**Exercise requirements**
Below is a listing; restate from it, character for character, the lines beginning at the line holding "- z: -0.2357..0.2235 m" and ending at the line holding "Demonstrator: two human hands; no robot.", both included.
━━━
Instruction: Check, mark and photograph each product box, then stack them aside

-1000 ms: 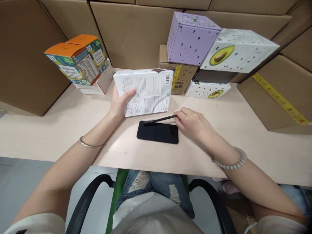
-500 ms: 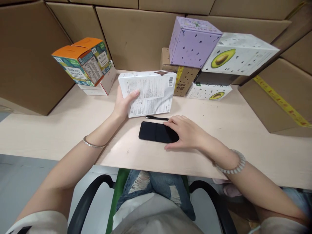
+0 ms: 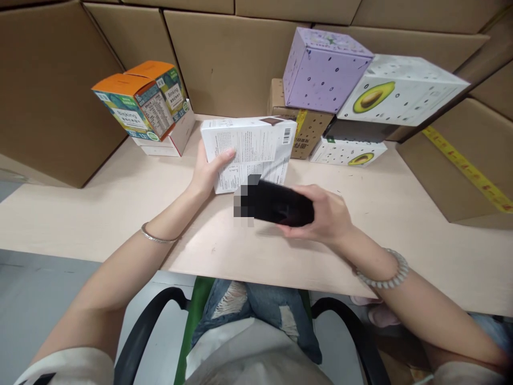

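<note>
My left hand (image 3: 208, 170) grips the left edge of a flat white box (image 3: 248, 144), its thumb across the printed face with a barcode in the upper right corner. The box is propped up on the table. In my right hand (image 3: 326, 214) is a black smartphone (image 3: 284, 204), held by its right end and raised off the tabletop in front of the box's lower edge. Part of the phone's left end is blurred by a pixelated patch. The pen that lay behind the phone is hidden now.
Two orange-topped Binking boxes (image 3: 136, 101) rest on a white box (image 3: 164, 144) at the left. Stacked at the back right are a purple box (image 3: 326, 72), a brown box (image 3: 310, 131) and white avocado boxes (image 3: 396, 96). Large cartons (image 3: 236, 64) wall the pale table (image 3: 380, 230).
My right hand has picked the phone up from the table and tilted it, and the phone now covers the pen and the box's lower part. My left hand keeps its hold on the box.
</note>
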`<control>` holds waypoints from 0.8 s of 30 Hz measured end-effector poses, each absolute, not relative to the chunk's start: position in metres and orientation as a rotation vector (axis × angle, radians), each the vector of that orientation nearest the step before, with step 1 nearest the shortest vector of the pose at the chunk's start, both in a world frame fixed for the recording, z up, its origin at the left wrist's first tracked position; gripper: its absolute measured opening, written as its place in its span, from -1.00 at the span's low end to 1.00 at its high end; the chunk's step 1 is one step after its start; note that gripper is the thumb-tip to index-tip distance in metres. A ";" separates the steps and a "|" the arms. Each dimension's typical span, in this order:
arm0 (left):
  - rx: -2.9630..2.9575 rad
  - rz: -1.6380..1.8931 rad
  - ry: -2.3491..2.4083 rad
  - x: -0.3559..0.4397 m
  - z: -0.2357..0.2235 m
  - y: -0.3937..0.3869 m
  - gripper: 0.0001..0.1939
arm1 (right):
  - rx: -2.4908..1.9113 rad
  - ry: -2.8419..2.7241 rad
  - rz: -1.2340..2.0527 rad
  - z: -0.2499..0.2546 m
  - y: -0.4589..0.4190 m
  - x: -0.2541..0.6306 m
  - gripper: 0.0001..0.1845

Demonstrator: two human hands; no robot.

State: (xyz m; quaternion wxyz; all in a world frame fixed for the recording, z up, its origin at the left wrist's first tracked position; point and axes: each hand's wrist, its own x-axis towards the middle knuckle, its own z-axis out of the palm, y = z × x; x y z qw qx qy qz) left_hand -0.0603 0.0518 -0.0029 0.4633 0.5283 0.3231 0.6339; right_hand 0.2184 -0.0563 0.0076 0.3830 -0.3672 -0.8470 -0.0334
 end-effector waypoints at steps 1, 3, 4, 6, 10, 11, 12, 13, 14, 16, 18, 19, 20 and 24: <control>1.296 1.561 0.793 -0.060 -0.002 0.051 -0.33 | -0.969 -2.087 -0.102 0.009 -0.057 0.220 -0.23; 1.301 1.563 0.791 -0.059 -0.002 0.051 -0.33 | -1.015 -1.949 -0.104 0.011 -0.058 0.222 -0.14; 1.305 1.561 0.791 -0.059 -0.002 0.051 -0.33 | -1.027 -1.883 -0.100 0.012 -0.058 0.222 -0.11; 1.311 1.553 0.798 -0.059 -0.002 0.051 -0.32 | -1.024 -1.774 -0.104 0.013 -0.058 0.222 -0.08; 1.323 1.562 0.812 -0.059 -0.002 0.051 -0.29 | -0.942 -1.706 -0.109 0.015 -0.055 0.222 -0.07; 1.322 1.562 0.813 -0.058 -0.002 0.050 -0.28 | -0.907 -1.709 -0.103 0.015 -0.054 0.222 -0.07; 1.319 1.559 0.815 -0.058 -0.002 0.050 -0.28 | -0.878 -1.712 -0.098 0.016 -0.054 0.223 -0.07; 1.315 1.554 0.817 -0.058 -0.002 0.049 -0.28 | -0.859 -1.712 -0.097 0.016 -0.054 0.223 -0.07; 1.311 1.551 0.817 -0.057 -0.002 0.049 -0.28 | -0.857 -1.710 -0.101 0.016 -0.054 0.222 -0.07; 1.299 1.546 0.817 -0.057 -0.002 0.048 -0.27 | -0.894 -1.700 -0.117 0.017 -0.056 0.221 -0.09; 1.287 1.544 0.821 -0.057 -0.003 0.048 -0.27 | -0.931 -1.697 -0.128 0.017 -0.057 0.219 -0.11; 1.282 1.543 0.825 -0.057 -0.003 0.048 -0.28 | -0.934 -1.700 -0.135 0.017 -0.058 0.218 -0.12; 1.281 1.540 0.828 -0.057 -0.004 0.048 -0.28 | -0.921 -1.705 -0.144 0.017 -0.058 0.218 -0.11; 1.288 1.536 0.833 -0.058 -0.004 0.048 -0.30 | -0.858 -1.721 -0.157 0.015 -0.056 0.218 -0.04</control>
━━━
**Exercise output**
  - z: -0.2357..0.2235 m
  - y: -0.3937..0.3869 m
  - gripper: 0.0001..0.1939
arm1 (right):
  - rx: -2.4908..1.9113 rad
  - ry: -2.8419..2.7241 rad
  - rz: -1.2340..2.0527 rad
  - z: -0.2499..0.2546 m
  - y: -0.4589..0.4190 m
  - x: -0.2541..0.6306 m
  - gripper: 0.0001..0.1845

Demonstrator: two human hands; no robot.

No more work remains on this exercise.